* **Work to be completed**:
Repeat verbatim only the lines from the opening of the material below through the one that contains "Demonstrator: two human".

* **Data provided**:
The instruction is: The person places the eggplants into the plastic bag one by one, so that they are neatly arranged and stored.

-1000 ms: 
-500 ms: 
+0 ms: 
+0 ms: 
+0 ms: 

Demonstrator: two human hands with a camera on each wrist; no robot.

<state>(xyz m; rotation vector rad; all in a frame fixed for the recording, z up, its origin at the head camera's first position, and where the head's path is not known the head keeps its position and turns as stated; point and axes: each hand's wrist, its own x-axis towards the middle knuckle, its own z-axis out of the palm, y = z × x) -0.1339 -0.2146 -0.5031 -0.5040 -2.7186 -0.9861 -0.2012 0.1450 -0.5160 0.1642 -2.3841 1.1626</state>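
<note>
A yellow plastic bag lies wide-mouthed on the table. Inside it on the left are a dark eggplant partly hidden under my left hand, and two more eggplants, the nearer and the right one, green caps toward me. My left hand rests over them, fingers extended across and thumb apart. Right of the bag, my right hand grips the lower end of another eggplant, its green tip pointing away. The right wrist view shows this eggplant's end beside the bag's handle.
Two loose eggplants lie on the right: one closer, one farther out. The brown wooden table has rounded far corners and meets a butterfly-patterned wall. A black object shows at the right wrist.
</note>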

* **Response for this exercise**:
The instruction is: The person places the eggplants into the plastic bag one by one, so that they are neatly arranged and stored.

-1000 ms: 
-500 ms: 
+0 ms: 
+0 ms: 
+0 ms: 

Demonstrator: two human hands with a camera on each wrist; no robot.

This concludes the answer.